What is needed. When the string "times" appears in a line of the records, show the whole line.

#### Available records ####

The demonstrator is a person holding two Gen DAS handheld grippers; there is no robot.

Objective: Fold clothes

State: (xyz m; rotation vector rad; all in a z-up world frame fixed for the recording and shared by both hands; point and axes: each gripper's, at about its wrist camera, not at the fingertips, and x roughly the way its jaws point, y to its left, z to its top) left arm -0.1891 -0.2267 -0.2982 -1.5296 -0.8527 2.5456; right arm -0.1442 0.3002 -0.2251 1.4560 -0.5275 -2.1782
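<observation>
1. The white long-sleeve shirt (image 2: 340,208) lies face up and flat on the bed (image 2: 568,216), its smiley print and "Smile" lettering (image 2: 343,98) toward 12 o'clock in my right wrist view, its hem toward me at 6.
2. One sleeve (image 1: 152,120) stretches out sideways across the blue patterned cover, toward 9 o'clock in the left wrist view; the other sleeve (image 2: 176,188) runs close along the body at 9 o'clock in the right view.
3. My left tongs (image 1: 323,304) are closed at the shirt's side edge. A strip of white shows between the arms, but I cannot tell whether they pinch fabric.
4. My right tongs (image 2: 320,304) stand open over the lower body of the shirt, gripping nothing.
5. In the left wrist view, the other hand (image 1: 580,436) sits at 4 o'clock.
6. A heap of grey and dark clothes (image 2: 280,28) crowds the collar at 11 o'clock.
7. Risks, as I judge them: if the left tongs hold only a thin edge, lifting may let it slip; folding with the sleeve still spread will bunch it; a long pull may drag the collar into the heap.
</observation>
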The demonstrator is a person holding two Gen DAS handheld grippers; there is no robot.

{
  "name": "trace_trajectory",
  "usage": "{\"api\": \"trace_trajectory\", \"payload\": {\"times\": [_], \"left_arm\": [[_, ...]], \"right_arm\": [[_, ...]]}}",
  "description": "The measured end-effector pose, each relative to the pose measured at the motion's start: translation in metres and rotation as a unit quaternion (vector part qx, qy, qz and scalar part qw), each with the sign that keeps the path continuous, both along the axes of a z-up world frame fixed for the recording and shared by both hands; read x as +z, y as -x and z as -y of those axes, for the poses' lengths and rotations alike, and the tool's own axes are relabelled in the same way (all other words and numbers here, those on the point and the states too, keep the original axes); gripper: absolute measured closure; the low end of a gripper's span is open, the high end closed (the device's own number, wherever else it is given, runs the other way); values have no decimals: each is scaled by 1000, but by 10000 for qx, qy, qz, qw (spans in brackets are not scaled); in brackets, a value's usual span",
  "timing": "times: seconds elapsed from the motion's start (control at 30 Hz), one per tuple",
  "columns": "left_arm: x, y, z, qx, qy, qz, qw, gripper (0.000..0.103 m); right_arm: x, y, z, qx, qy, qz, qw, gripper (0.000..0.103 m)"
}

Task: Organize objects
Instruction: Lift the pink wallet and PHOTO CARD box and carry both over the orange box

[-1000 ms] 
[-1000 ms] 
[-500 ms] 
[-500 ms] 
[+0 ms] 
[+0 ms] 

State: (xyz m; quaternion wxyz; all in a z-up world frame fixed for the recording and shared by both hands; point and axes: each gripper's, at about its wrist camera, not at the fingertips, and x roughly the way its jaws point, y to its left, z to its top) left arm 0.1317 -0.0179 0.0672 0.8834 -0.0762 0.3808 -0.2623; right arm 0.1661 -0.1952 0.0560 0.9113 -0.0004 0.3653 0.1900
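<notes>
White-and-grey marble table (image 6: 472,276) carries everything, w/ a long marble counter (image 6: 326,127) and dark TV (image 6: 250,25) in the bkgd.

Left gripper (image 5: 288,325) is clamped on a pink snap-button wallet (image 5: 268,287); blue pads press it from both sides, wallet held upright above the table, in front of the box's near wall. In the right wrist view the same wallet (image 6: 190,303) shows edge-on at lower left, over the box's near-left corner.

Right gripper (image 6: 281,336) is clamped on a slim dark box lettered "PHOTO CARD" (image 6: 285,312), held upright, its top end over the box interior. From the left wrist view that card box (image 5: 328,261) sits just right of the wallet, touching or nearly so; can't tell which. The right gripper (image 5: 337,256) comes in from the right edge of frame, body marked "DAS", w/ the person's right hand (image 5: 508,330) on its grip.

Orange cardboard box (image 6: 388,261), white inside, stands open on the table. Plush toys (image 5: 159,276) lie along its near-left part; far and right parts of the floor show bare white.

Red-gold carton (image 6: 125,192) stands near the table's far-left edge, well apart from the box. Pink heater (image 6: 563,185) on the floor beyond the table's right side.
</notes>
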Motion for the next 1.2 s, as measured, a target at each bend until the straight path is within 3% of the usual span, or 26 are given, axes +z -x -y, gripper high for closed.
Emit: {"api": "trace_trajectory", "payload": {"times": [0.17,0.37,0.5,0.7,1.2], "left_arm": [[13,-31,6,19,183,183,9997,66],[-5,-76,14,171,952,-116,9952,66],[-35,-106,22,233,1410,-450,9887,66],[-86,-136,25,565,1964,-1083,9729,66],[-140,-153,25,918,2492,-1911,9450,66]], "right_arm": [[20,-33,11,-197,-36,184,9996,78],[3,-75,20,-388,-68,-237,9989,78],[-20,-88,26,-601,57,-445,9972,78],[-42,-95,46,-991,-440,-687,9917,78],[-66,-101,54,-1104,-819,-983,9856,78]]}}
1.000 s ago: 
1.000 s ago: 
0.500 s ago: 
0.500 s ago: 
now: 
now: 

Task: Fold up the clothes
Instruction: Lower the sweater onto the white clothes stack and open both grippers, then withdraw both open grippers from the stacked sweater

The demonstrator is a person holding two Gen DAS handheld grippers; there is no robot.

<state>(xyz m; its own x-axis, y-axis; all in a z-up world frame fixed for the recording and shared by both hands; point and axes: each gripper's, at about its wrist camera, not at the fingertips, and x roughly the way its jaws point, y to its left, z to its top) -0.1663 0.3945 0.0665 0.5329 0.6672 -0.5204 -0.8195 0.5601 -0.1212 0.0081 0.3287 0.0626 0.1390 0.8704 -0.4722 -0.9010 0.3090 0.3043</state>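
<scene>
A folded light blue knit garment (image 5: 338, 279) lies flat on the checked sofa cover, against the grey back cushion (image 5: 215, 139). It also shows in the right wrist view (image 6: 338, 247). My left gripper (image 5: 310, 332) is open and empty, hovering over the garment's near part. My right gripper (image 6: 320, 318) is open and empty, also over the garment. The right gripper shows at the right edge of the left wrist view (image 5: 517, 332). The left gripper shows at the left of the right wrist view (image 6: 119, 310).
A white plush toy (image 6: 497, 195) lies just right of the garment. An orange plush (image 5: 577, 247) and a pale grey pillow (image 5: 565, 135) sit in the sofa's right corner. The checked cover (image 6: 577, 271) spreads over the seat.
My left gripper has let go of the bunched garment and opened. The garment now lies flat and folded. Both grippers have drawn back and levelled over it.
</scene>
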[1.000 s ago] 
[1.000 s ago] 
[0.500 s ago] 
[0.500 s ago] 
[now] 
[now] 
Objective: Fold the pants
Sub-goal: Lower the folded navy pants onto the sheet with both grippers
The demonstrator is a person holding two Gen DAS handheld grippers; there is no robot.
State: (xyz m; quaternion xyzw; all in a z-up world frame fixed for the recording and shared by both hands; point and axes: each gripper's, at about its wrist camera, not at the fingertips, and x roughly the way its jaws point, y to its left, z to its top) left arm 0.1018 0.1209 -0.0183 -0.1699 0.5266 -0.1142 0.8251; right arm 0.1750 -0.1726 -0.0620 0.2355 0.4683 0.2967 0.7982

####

Completed exercise.
  "usage": "{\"api\": \"trace_trajectory\", \"payload\": {\"times\": [_], \"left_arm\": [[_, ...]], \"right_arm\": [[_, ...]]}}",
  "timing": "times: seconds elapsed from the motion's start (control at 30 Hz), one per tuple",
Emit: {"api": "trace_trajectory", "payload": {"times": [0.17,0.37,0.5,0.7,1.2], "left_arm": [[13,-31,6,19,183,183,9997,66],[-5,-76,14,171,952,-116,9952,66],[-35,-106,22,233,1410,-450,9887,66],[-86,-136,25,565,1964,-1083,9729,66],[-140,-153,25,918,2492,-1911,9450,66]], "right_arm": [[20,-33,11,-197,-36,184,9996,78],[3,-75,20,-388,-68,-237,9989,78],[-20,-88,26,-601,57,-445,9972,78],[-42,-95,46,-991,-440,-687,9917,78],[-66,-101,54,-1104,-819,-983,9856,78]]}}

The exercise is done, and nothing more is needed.